#### INFORMATION SUPPLIED:
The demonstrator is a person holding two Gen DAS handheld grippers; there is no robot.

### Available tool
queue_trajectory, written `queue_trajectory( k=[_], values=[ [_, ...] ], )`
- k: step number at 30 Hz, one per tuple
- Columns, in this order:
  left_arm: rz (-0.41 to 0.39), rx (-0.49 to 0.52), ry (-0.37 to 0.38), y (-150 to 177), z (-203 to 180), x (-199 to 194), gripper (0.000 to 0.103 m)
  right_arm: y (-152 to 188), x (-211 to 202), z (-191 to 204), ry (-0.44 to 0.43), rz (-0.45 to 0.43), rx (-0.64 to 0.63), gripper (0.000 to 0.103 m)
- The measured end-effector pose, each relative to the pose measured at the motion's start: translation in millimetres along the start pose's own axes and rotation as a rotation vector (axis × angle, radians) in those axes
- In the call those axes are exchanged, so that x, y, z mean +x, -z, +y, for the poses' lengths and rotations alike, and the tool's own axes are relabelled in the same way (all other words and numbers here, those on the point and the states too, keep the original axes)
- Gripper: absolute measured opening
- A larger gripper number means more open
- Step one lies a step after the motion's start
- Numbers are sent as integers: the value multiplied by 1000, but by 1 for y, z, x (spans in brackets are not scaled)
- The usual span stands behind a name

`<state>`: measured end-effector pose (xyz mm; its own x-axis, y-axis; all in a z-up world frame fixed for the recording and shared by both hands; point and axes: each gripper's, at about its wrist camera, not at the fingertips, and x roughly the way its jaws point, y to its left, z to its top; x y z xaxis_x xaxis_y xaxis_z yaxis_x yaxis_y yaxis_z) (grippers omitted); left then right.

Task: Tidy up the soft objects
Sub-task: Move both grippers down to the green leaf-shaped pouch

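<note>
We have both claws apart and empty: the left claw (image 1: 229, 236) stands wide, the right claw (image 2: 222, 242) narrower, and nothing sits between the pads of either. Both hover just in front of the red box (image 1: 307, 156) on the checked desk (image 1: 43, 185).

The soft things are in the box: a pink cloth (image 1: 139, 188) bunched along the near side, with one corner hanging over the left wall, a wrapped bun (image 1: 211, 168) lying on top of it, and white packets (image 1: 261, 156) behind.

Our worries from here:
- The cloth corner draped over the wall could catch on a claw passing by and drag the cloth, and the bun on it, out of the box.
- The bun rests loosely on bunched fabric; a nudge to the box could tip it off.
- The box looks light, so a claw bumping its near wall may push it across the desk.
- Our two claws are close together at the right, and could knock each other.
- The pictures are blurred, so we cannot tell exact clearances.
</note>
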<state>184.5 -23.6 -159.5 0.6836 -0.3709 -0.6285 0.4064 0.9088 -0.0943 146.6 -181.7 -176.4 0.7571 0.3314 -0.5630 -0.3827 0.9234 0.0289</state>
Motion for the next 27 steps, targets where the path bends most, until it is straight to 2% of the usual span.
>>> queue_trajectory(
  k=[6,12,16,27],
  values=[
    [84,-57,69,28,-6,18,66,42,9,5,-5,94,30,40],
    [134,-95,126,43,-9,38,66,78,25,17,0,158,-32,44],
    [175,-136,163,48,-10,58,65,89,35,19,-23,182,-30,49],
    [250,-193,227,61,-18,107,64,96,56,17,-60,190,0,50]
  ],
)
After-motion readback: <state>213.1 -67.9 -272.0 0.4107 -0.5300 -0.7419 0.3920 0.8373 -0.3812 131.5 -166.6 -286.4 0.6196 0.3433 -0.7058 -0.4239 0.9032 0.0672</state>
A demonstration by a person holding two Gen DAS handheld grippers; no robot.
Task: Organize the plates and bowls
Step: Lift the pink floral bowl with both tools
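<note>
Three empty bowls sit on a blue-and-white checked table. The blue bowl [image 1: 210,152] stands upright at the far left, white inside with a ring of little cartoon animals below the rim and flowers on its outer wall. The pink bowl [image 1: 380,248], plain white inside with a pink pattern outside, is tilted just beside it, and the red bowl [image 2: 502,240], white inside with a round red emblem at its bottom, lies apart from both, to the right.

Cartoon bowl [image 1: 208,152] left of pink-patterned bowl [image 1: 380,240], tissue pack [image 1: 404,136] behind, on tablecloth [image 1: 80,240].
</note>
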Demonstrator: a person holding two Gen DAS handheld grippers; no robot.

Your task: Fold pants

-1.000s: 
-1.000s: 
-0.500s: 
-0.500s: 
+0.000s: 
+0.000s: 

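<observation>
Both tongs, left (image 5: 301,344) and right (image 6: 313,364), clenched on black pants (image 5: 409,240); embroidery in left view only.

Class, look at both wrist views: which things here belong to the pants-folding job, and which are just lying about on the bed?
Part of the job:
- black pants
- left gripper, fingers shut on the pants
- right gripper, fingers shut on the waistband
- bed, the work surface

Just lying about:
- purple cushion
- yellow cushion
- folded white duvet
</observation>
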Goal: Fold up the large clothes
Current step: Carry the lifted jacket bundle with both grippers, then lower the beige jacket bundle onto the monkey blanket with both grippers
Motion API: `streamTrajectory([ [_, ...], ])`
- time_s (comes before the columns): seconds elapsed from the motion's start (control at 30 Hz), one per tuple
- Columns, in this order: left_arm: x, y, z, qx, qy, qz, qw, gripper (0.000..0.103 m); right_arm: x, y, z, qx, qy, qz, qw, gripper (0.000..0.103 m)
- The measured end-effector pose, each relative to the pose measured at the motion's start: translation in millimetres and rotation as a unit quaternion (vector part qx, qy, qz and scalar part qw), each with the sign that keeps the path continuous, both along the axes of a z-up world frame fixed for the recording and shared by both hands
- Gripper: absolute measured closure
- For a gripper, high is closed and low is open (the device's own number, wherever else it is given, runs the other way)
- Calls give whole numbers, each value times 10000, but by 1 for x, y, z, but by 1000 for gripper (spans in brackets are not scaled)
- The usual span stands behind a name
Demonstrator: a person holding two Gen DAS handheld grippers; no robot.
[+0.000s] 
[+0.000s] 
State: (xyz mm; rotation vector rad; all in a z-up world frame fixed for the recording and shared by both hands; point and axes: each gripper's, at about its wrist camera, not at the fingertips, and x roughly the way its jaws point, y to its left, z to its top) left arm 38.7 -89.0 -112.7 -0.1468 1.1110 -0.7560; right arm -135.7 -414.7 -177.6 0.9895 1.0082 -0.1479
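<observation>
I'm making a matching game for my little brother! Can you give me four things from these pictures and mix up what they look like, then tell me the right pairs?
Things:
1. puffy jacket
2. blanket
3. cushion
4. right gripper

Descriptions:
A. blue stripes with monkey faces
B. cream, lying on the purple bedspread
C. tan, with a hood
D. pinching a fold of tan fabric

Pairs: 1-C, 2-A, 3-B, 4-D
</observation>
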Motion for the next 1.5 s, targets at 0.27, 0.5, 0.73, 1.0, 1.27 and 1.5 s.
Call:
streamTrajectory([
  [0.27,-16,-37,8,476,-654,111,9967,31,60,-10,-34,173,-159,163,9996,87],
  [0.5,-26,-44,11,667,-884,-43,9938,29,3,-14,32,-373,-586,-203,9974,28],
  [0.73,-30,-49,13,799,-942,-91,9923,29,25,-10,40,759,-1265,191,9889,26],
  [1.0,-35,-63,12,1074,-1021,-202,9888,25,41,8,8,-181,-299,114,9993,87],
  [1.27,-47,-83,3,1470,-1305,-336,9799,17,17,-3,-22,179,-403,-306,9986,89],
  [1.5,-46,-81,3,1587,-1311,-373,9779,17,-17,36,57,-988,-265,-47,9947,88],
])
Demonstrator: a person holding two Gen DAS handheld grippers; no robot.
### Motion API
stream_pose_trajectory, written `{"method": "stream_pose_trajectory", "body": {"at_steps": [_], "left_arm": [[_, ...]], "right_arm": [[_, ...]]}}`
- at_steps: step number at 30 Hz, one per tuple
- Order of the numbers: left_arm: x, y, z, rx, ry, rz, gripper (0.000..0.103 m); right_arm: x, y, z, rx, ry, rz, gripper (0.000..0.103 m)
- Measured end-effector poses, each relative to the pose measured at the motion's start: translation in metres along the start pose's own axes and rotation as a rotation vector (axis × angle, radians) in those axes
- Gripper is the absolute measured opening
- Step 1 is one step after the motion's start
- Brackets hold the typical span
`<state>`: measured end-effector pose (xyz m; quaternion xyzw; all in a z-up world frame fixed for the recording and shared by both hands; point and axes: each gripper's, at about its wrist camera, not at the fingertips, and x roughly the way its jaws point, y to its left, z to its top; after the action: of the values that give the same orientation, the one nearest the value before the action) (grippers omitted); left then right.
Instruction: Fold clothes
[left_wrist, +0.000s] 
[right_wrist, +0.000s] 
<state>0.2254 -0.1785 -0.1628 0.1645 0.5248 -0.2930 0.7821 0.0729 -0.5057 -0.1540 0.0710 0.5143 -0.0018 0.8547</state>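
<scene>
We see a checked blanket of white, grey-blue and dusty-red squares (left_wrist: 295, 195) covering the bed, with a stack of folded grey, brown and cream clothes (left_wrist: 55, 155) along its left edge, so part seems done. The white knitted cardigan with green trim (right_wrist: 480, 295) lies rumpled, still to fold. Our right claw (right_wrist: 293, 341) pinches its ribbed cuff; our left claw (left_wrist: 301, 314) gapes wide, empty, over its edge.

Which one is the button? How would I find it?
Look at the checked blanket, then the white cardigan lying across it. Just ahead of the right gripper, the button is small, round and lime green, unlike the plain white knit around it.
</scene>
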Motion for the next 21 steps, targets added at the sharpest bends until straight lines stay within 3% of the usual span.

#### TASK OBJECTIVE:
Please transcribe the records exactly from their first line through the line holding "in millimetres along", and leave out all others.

#### RESPONSE TO THIS EXERCISE:
The demonstrator is a person holding two Gen DAS handheld grippers; there is no robot.

### Available tool
queue_trajectory, written `queue_trajectory( k=[_], values=[ [_, ...] ], )`
- k: step number at 30 Hz, one per tuple
- Columns, in this order:
  left_arm: rz (-0.41 to 0.39), rx (-0.49 to 0.52), ry (-0.37 to 0.38), y (-150 to 177), z (-203 to 180), x (-199 to 194), gripper (0.000 to 0.103 m)
  right_arm: y (-152 to 188), x (-211 to 202), z (-191 to 204), ry (-0.44 to 0.43), rz (-0.45 to 0.43), rx (-0.64 to 0.63), gripper (0.000 to 0.103 m)
- The measured end-effector pose, each relative to the pose measured at the motion's start: translation in millimetres along the start pose's own axes and rotation as a rotation vector (axis × angle, radians) in those axes

The output is finished and nothing more is needed.